We swim away from the bus stop, heading west along Queensferry Road. Armies of commuters tramp along the pavement below us, heading in the opposite direction. We can swim effortlessly through the air. There is no resistance so one stroke (we’re doing the breast stroke) takes us very far. We lift up and down to various heights off the ground. A favourite trick is to swim just above the heads of pedestrians below us then ruffle their hair as if the wind was deliberately playing with their carefully combed appearances.

We reach the end of Queensferry Road at the Barnton roundabout but we’re no longer in Edinburgh. The roundabout has gone. The road curves uphill to the left. We’re blown off the road by a strong wind. We land in a rich green field with a series of undulating bumps and dips. Through the top of the bumps in the middle of the field there is a huge gouged path as if something has torn through the land with great speed and force. Whatever it was came from the sky because the gouges are shallower to the west, becoming progressively deeper the further east one looks. At the end of the gouged path there is a broken object dug deeply into the ground. I could be a meteor but it looks more like a giant baked potato that has burst open during baking.

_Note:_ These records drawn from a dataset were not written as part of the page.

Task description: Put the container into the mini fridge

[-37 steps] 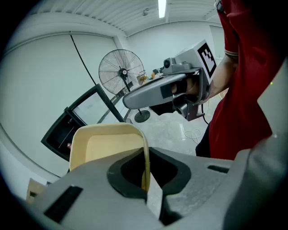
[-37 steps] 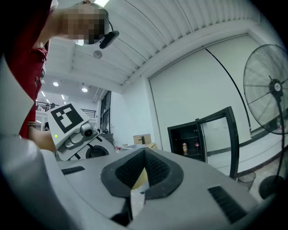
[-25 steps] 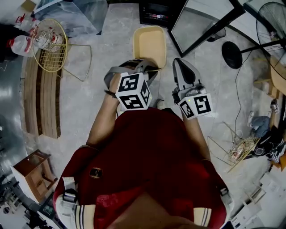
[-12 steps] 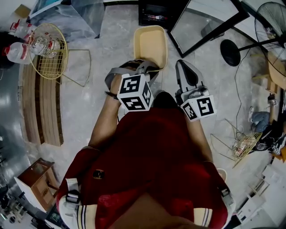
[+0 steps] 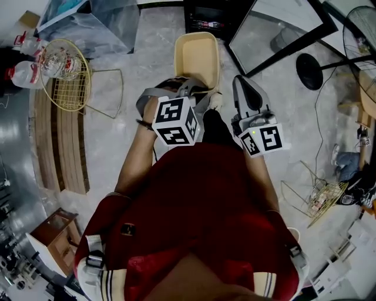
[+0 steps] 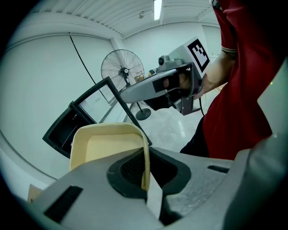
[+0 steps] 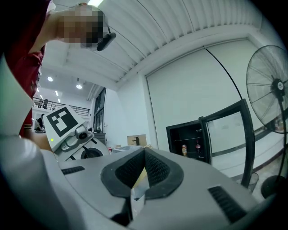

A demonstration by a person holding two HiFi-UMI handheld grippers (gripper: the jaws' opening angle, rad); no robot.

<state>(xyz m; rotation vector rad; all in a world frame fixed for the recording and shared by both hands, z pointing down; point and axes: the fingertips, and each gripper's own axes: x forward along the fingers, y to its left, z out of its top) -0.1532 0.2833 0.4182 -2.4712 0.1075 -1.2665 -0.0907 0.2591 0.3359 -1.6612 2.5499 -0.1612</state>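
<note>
Left gripper point(image 5: 198, 89) pinches near rim of pale-yellow rectangular plastic container point(image 5: 197, 57); its long axis points ahead toward open black mini fridge point(image 5: 207, 17); right gripper point(image 5: 241, 82) alongside, jaws pressed together, empty.
</note>
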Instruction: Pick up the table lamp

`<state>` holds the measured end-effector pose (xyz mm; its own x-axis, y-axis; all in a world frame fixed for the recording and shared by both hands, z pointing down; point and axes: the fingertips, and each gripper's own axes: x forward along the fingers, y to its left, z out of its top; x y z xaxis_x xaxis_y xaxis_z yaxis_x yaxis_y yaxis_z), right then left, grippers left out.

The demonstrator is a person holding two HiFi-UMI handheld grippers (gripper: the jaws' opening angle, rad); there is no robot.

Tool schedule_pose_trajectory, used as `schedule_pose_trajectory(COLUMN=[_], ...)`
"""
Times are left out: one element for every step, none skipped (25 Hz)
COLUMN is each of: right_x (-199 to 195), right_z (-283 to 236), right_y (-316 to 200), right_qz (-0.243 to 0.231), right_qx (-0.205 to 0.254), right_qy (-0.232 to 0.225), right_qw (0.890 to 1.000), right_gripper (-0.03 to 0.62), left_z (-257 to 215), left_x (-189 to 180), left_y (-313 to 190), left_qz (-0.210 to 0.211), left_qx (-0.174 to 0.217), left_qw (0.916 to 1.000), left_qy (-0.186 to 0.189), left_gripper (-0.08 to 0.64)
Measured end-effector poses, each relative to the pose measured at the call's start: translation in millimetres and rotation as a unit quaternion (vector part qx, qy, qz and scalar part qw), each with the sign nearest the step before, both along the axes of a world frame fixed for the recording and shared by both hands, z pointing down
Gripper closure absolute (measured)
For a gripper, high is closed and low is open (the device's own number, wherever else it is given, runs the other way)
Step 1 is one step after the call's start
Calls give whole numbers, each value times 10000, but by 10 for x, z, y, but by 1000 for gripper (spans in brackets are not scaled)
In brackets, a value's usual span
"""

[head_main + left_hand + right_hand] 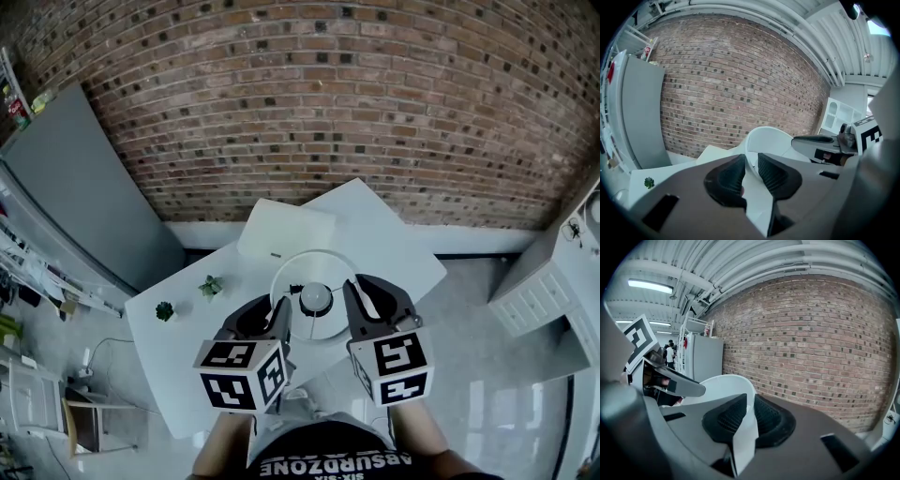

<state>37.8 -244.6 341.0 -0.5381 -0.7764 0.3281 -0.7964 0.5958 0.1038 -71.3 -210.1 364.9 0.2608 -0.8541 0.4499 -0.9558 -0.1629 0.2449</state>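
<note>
The table lamp [316, 298] sits directly between the two grippers, seen from above as a round white shade with the bulb [316, 297] at its centre. The left gripper [278, 317] pinches the shade's rim on its left side and the right gripper [353, 302] pinches the rim on the opposite side, so the bulb lies midway between the two sets of fingers.

In the left gripper view, the left gripper [751, 163] has its jaws partly closed, with the thin white wall of the table lamp [768, 138] running up between the ribbed pads [730, 176] and pressed by both. One finger is inside the shade and the other outside.

In the right gripper view, the right gripper [749, 405] has its jaws closer together, clamped the same way on the shade wall [723, 385], which curves away to the left of the fingers.

Below the fingers lies the white table [398, 246]. Whether the lamp's base touches it cannot be seen.
</note>
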Motion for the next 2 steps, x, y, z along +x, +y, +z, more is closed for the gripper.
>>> schedule_pose_trajectory(right_x=[1,1], right_z=[9,18], right_y=[1,1], right_qz=[2,5], right_qx=[-11,-20], right_qy=[-7,-15], right_qw=[10000,10000], right_gripper=[543,543], left_z=[5,10], left_x=[0,-1], left_y=[-1,-3], left_qz=[5,9], left_qx=[-3,-6], left_qw=[10000,10000], left_qy=[-2,-4], left_gripper=[476,477])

We land to sit beside the extra-terrestrial baked potato. Sitting at its core there is a small, grey object about the same size and shape as a Cadbury’s cream egg. It has the texture of very fine sand paper but it is hard, dense. I struggle with a young boy, maybe seven or eight years old, to pull the egg shaped stone out of the baked potato. We both want it and fight over it. I win. The small object is almost impossibly heavy to hold. It seems to have characters on it written in a script I do not recognise and cannot read. The script is geometric in shape, minimalist in style. I wonder what it means then walk away carrying the object in my pocket.